Re: JSON in 9.2 - Could we have just one to_json() function instead of two separate versions ?

From: Tom Lane <tgl(at)sss(dot)pgh(dot)pa(dot)us>
To: Andrew Dunstan <andrew(at)dunslane(dot)net>
Cc: Joey Adams <joeyadams3(dot)14159(at)gmail(dot)com>, Merlin Moncure <mmoncure(at)gmail(dot)com>, Hannu Krosing <hannu(at)2ndquadrant(dot)com>, PavelStehule <pavel(dot)stehule(at)gmail(dot)com>, pgsql-hackers(at)postgresql(dot)org
Subject: Re: JSON in 9.2 - Could we have just one to_json() function instead of two separate versions ?
Date: 2012-05-01 23:11:02
Message-ID: 23251.1335913862@sss.pgh.pa.us
Views: Raw Message | Whole Thread | Download mbox | Resend email
Thread:
Lists: pgsql-hackers

Andrew Dunstan <andrew(at)dunslane(dot)net> writes:
> On Tue, May 1, 2012 at 9:56 AM, Joey Adams <joeyadams3(dot)14159(at)gmail(dot)com>wrote:
>> No, the RFC says (emphasis mine):
>>
>> A JSON *text* is a serialized object or array.
>>
>> If we let the JSON type correspond to a *value* instead, this
>> restriction does not apply, and the JSON type has a useful recursive
>> definition.

> I think you're playing with words. But in any case, the RFC says this
> regarding generators:
> 5. Generators
> A JSON generator produces JSON text. The resulting text MUST
> strictly conform to the JSON grammar.

I read over the RFC, and I think the only reason why they restricted
JSON texts to represent just a subset of JSON values is this cute
little hack in section 3 (Encoding):

Since the first two characters of a JSON text will always be ASCII
characters [RFC0020], it is possible to determine whether an octet
stream is UTF-8, UTF-16 (BE or LE), or UTF-32 (BE or LE) by looking
at the pattern of nulls in the first four octets.
00 00 00 xx UTF-32BE
00 xx 00 xx UTF-16BE
xx 00 00 00 UTF-32LE
xx 00 xx 00 UTF-16LE
xx xx xx xx UTF-8

They need a guaranteed 2 ASCII characters to make that work, and
they won't necessarily get that many with a bare string literal.

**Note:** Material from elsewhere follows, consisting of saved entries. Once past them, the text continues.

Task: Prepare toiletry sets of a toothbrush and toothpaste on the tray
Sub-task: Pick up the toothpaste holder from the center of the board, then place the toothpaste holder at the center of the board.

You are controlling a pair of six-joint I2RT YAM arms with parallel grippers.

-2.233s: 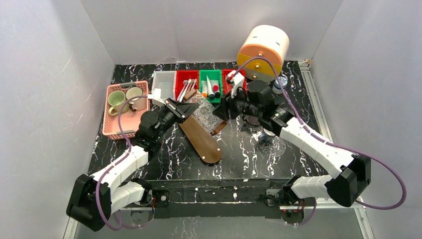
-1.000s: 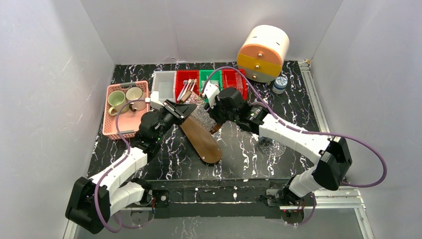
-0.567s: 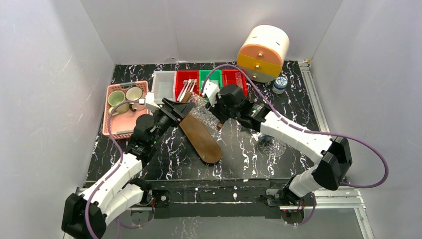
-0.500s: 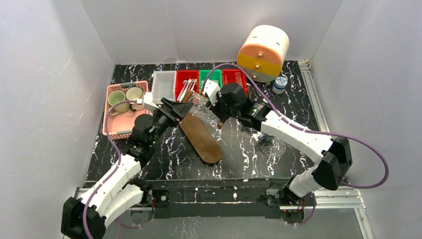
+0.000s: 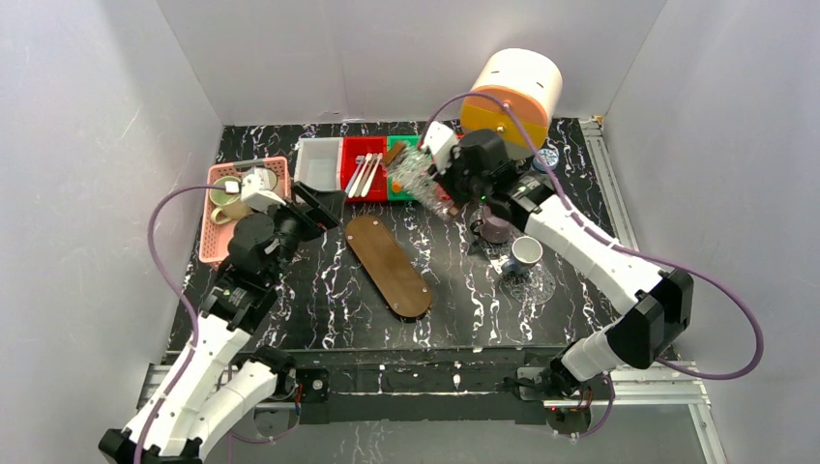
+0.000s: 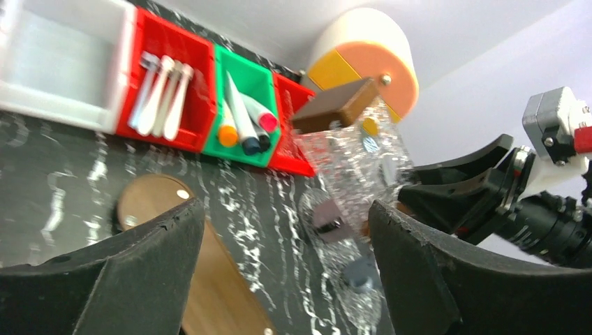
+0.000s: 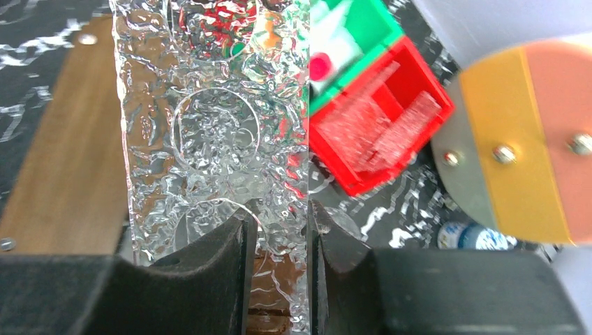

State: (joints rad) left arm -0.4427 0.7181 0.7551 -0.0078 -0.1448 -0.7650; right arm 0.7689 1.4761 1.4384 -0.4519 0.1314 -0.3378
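Your right gripper (image 7: 278, 234) clenches the clear dimpled plastic tray (image 7: 216, 125), tilted, at upper centre — likely to reposition it. Your left gripper (image 6: 283, 216) gapes, empty. Slim white toothbrushes (image 6: 160, 91) sit in the red bin (image 6: 167, 139), capped white tubes (image 6: 241, 118) in the green bin (image 6: 269, 80) — unpaired.

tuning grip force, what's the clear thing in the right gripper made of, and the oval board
The clear tray in the right gripper looks like dimpled glass or acrylic: bins show through distorted. Its brown end handle looks wooden. The oval board looks like smooth brown wood.
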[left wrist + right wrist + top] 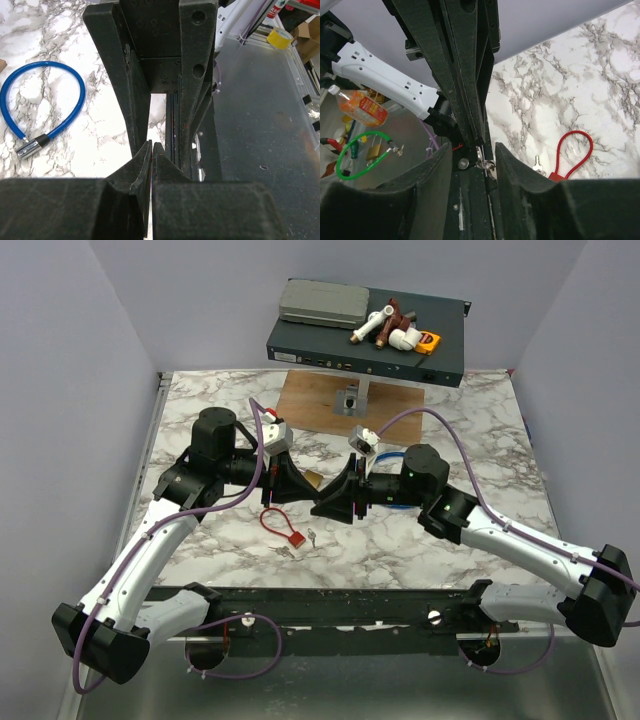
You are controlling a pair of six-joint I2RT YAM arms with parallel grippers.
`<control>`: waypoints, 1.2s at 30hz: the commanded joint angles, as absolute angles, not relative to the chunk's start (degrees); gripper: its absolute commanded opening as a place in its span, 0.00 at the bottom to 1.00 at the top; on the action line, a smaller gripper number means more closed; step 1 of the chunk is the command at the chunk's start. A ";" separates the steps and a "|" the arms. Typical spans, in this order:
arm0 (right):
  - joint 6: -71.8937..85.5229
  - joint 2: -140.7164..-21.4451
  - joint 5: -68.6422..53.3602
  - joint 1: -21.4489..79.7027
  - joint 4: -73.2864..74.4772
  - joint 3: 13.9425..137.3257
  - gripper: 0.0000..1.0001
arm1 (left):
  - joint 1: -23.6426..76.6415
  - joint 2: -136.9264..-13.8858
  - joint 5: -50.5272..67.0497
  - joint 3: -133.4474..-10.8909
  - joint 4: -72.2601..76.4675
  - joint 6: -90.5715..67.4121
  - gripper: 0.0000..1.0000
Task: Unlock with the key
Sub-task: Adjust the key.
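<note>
The marble bench (430,550) reads fine, it's the middle that's a mess. Both arms meet nose to nose above it, and from overhead their black fingers cover nearly everything between them except a tan sliver (313,480) I can't identify.

The left gripper (151,150) has its fingers pressed together. In the right wrist view they're pinching a small silver key (481,161) with a ring on it. The right gripper (473,150) has its fingers apart, one on each side of that key and not touching it.

A blue cable lock (42,107) lies looped on the bench beyond the left gripper. A red cable lock (280,525) lies nearer the bases, with loose keys (310,536) beside it.

The key is tiny and half buried. Its long axis seems to run in line with the left fingers, toward the right gripper, but I can't tell which end is the blade.
</note>
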State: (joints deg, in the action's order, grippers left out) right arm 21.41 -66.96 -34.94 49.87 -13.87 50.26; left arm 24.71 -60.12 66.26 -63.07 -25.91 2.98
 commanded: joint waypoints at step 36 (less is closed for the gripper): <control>26.84 -64.19 -44.00 43.82 -10.66 50.61 0.01 | 23.24 -58.45 64.26 -66.38 -28.44 4.75 0.84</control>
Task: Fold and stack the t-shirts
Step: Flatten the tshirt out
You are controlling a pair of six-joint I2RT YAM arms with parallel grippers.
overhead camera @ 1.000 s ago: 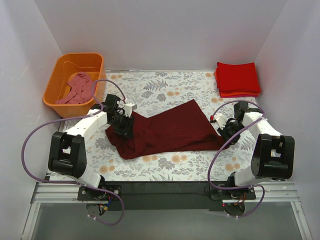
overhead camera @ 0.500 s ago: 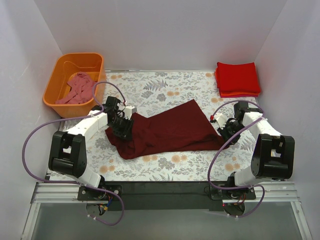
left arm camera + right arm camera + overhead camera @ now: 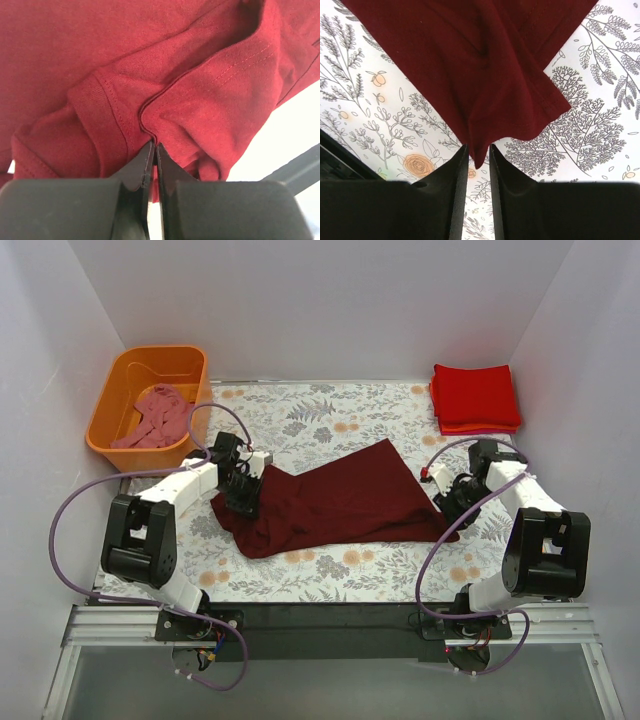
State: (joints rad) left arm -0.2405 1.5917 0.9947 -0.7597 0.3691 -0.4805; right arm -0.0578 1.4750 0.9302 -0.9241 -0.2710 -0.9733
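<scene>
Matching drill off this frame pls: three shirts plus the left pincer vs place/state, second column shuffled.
1. maroon t-shirt
2. folded red t-shirts
3. pink t-shirt
4. left pincer

A. stacked at the far right corner of the table
B. shut on a fold of maroon cloth
C. crumpled in the orange tub
D. spread loosely across mid-table

Pairs: 1-D, 2-A, 3-C, 4-B
</scene>
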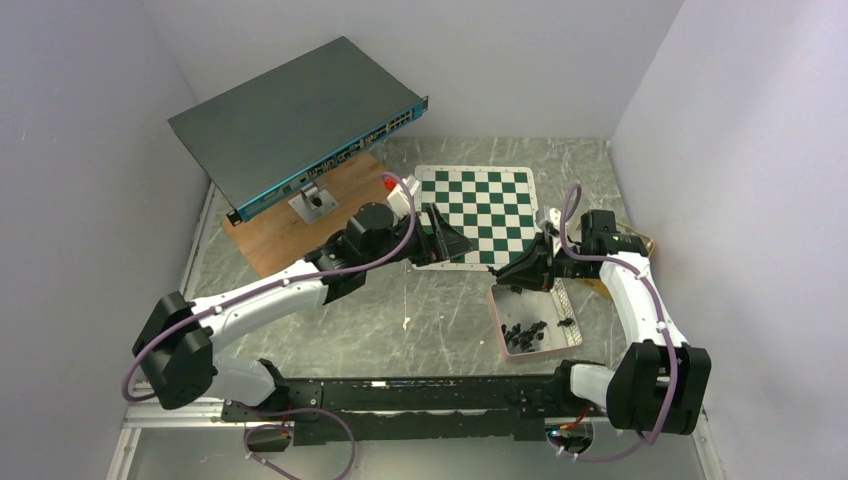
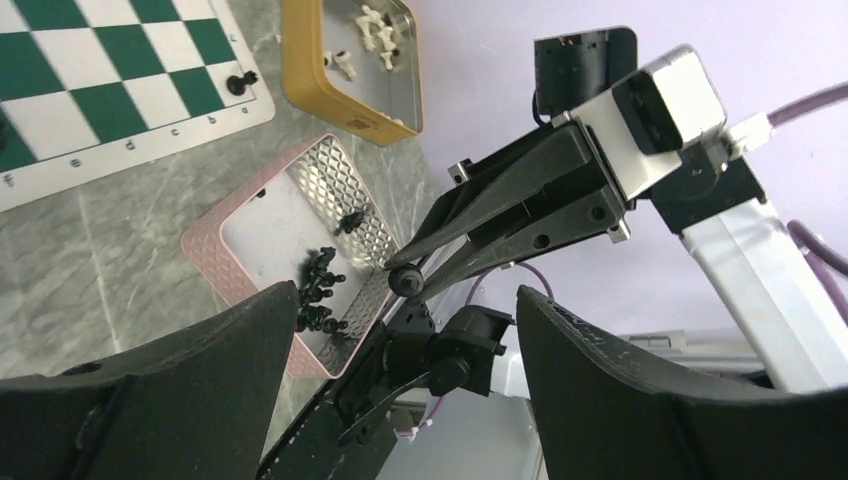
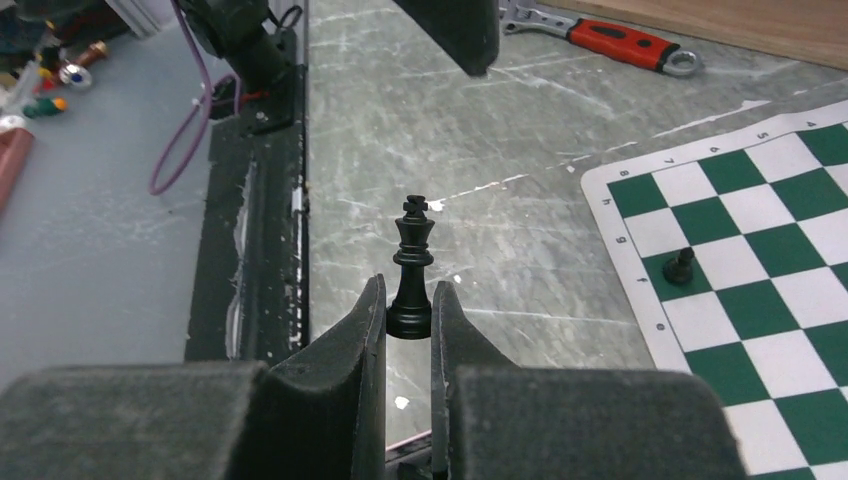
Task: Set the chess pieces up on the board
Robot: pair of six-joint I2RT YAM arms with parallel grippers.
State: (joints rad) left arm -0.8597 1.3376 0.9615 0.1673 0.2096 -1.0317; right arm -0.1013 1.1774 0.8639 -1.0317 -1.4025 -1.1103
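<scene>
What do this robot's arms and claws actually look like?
The left arm and right arm have white shells between chunky black joints, with a purple cable looping along each. The left gripper and right gripper are black, each with two tapering, wedge-shaped fingers.

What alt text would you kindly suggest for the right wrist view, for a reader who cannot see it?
The right hand pinches an upright black king by its base above the marbled table. At frame right lies the green-and-white board with one black pawn on it.
</scene>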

Since for our purposes there is not, and never will be, any need to
figure out whether a JSON input string is encoded in UTF16 or UTF32,
I find myself agreeing with the camp that says we might as well consider
that our JSON type corresponds to JSON values not JSON texts. I also
notice that json_in() seems to believe that already.

However, that doesn't mean I'm sold on the idea of getting rid of
array_to_json and row_to_json in favor of a universal "to_json()"
function. In particular, both of those have optional "pretty_bool"
arguments that don't fit nicely at all in a generic conversion
function. The meaning of that flag is very closely tied to the
input being an array or record respectively.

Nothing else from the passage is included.